Extracted records:
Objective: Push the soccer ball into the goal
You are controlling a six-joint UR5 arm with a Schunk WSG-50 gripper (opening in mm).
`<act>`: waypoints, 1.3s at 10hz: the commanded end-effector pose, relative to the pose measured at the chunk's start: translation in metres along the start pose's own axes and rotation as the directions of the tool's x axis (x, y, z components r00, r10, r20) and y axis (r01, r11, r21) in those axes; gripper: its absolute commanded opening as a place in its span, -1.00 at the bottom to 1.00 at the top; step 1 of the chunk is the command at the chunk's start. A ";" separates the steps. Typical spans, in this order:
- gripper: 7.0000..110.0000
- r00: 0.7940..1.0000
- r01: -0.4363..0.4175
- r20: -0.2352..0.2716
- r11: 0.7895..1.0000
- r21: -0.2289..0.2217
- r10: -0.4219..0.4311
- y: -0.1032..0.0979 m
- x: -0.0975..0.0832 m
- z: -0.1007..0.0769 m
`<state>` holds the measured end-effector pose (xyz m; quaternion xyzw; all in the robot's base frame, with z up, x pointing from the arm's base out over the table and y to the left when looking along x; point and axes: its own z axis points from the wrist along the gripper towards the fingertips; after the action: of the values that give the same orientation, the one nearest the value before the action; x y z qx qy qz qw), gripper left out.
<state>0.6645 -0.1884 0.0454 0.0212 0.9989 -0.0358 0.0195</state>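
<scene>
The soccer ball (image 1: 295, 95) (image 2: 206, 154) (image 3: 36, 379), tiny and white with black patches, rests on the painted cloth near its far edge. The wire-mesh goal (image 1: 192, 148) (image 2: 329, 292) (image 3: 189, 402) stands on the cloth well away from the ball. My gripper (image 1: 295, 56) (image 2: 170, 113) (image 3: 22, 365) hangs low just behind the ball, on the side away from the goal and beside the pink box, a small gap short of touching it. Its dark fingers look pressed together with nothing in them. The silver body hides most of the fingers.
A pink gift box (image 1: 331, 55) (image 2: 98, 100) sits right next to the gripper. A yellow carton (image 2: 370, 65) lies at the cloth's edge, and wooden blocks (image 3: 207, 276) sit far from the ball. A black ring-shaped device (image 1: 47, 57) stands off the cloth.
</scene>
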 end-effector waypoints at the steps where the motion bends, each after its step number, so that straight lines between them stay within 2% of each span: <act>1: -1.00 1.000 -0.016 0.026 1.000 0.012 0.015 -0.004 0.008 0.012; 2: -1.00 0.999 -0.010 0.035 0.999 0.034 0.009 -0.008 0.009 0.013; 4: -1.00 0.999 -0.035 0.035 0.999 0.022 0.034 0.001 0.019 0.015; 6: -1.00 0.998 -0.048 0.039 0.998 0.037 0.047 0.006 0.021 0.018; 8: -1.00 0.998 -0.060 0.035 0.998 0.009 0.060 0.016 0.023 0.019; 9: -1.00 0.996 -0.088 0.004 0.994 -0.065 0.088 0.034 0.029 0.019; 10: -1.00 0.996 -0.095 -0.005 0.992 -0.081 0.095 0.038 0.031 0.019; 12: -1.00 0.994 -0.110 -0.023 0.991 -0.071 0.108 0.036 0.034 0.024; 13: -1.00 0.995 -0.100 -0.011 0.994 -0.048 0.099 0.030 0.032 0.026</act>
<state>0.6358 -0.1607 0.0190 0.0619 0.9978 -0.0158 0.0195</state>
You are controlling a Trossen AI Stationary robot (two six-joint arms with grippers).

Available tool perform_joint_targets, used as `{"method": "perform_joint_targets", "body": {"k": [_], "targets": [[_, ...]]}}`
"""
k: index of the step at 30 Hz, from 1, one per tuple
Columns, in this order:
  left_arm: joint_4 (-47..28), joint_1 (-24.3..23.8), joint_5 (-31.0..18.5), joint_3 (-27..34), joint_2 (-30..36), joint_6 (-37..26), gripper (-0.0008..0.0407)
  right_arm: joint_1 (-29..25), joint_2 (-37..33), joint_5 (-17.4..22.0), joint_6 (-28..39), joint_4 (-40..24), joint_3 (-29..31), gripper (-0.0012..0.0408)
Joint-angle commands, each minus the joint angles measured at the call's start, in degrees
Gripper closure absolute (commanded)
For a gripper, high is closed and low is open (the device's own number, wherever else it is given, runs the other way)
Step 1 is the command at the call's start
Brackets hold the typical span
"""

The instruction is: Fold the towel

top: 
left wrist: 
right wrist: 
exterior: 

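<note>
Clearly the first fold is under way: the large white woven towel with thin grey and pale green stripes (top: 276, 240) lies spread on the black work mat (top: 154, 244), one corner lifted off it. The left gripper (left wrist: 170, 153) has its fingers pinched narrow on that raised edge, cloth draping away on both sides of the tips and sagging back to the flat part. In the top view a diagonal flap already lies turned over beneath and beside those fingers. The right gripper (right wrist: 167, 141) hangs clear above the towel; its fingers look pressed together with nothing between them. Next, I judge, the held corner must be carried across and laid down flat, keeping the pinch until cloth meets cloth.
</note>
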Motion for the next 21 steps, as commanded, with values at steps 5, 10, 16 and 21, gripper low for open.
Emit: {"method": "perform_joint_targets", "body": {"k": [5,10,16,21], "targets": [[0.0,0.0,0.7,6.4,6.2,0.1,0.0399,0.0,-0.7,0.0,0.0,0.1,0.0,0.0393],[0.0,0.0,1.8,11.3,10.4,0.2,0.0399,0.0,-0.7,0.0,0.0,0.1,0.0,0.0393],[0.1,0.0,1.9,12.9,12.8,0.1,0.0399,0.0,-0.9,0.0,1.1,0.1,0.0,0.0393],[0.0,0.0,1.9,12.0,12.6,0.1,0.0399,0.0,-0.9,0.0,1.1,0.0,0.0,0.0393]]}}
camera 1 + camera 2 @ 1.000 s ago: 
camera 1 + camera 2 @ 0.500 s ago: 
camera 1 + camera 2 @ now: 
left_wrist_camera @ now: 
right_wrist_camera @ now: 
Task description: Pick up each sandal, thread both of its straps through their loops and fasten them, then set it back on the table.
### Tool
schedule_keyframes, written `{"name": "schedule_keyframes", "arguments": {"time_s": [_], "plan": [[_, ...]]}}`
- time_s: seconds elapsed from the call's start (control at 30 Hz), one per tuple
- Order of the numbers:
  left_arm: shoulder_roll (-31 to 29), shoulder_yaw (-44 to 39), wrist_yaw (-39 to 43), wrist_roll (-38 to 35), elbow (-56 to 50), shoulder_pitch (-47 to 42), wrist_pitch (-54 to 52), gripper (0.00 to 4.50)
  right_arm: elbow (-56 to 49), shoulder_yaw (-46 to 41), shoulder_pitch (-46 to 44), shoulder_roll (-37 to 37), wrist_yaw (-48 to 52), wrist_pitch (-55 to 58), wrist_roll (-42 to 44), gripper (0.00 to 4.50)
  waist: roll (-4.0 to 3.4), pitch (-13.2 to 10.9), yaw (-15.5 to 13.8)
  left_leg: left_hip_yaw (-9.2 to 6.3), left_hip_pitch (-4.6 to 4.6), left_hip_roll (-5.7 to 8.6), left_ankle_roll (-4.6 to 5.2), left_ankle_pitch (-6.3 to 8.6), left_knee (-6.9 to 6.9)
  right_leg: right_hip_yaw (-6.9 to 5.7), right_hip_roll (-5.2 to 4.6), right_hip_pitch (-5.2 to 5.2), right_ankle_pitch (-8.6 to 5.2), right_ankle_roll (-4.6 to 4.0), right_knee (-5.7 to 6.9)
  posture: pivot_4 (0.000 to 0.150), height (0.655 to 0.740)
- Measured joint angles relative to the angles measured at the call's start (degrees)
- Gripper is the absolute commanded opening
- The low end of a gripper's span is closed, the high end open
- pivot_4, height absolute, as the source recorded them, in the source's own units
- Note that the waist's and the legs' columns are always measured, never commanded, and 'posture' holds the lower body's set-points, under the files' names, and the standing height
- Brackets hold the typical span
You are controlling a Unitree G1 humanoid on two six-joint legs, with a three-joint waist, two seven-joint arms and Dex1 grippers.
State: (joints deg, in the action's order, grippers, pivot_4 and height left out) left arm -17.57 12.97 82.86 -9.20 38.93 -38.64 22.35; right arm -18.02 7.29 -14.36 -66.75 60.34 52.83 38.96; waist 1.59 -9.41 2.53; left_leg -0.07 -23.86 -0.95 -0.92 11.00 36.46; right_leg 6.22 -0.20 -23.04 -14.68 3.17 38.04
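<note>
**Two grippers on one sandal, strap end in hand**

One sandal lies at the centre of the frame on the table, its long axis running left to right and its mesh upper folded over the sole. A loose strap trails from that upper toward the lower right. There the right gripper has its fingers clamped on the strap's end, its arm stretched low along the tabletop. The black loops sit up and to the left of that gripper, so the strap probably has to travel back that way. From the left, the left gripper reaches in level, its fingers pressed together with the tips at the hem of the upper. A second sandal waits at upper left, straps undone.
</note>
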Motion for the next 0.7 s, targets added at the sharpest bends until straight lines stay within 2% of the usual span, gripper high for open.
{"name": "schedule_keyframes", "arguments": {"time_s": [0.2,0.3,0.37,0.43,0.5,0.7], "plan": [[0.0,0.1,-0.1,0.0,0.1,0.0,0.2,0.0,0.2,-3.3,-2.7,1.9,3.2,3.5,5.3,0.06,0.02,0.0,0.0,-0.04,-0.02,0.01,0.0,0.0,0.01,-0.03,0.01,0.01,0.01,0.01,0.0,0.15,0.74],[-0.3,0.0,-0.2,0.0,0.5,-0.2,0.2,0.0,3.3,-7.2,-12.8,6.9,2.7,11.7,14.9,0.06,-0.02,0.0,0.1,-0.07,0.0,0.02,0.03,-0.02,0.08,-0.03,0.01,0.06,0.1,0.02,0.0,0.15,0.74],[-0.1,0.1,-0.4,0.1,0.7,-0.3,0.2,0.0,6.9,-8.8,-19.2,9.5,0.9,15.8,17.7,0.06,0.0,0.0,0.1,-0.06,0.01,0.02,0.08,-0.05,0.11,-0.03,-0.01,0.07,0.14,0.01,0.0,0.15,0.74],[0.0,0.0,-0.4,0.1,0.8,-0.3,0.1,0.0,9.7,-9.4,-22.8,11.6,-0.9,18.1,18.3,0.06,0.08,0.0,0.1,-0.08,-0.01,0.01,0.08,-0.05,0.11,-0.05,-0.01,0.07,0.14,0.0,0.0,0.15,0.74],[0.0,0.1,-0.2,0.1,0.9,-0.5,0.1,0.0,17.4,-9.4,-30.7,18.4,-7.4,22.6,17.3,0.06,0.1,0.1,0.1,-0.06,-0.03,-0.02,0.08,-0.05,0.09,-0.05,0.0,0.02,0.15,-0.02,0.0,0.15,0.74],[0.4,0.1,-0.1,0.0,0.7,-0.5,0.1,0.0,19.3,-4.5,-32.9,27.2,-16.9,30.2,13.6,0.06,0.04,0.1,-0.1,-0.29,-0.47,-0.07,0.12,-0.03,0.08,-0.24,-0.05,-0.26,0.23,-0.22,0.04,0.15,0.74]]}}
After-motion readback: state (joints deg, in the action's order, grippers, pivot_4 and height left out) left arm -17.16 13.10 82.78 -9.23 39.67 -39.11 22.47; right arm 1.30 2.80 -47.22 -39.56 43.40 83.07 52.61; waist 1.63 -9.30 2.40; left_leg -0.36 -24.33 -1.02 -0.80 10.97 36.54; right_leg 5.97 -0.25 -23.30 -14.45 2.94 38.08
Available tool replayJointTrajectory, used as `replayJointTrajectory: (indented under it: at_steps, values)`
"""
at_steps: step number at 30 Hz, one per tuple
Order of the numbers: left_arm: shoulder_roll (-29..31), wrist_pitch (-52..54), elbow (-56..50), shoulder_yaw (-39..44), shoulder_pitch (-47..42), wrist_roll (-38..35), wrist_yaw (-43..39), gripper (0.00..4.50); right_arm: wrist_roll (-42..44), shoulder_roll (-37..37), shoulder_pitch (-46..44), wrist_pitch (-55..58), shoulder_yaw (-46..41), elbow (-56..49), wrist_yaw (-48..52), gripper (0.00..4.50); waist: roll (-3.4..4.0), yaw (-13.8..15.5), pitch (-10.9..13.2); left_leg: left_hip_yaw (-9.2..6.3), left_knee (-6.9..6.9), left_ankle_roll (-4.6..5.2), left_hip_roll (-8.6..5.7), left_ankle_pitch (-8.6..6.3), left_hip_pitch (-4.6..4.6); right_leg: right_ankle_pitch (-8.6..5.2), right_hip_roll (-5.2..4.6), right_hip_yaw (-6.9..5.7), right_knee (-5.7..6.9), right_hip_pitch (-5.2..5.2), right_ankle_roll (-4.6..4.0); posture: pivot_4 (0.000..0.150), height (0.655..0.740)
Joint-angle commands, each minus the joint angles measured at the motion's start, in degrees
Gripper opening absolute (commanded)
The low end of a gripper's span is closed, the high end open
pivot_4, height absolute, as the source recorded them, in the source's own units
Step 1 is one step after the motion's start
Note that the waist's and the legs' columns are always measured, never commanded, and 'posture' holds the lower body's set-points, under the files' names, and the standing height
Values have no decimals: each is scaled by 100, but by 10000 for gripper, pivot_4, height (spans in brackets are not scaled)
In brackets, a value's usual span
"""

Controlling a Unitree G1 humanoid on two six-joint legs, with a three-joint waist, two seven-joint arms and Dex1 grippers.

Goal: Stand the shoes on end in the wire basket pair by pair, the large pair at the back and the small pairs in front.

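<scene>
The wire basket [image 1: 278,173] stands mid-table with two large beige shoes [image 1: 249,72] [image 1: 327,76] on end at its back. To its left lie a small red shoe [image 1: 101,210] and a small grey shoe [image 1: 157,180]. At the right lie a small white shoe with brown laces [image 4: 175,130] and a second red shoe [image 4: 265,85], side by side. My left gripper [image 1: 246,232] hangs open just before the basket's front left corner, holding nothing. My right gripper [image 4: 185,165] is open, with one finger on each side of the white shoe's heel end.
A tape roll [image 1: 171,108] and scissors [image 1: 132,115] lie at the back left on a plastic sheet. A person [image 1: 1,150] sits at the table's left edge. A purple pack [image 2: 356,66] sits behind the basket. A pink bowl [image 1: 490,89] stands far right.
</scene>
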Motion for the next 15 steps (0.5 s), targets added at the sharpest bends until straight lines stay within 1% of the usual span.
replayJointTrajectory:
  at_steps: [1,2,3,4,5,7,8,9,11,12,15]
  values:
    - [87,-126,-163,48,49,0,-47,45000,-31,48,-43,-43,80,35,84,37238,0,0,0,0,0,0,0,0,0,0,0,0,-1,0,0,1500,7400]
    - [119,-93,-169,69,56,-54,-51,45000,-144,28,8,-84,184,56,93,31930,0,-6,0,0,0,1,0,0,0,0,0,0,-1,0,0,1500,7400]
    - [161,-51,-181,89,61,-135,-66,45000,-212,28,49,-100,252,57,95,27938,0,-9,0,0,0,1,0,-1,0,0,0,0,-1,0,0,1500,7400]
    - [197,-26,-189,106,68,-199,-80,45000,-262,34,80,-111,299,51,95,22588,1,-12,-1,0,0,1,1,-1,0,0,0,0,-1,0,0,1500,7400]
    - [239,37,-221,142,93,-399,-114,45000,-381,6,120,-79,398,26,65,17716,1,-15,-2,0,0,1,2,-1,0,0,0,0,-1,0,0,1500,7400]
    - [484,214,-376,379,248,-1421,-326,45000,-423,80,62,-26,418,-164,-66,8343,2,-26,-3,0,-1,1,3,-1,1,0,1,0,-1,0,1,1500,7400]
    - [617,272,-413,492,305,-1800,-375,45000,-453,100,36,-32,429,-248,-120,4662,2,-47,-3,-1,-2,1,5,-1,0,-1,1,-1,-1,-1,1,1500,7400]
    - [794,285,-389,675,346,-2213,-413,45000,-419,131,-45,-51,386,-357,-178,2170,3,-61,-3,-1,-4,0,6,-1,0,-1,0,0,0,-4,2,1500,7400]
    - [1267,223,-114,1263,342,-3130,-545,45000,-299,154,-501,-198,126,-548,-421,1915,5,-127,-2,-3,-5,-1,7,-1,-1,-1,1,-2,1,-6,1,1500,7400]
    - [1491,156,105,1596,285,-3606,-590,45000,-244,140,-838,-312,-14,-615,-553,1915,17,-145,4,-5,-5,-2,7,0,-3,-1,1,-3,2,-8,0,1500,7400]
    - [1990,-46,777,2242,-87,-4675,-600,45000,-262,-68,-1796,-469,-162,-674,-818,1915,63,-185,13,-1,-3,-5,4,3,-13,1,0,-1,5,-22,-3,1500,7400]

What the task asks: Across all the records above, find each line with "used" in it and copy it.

Task output:
Available tool perform_joint_targets, used as `{"method": "perform_joint_targets", "body": {"k": [_], "targets": [[_, ...]]}}`
Available tool replayJointTrajectory, used as `replayJointTrajectory: (indented under it: at_steps, values)`

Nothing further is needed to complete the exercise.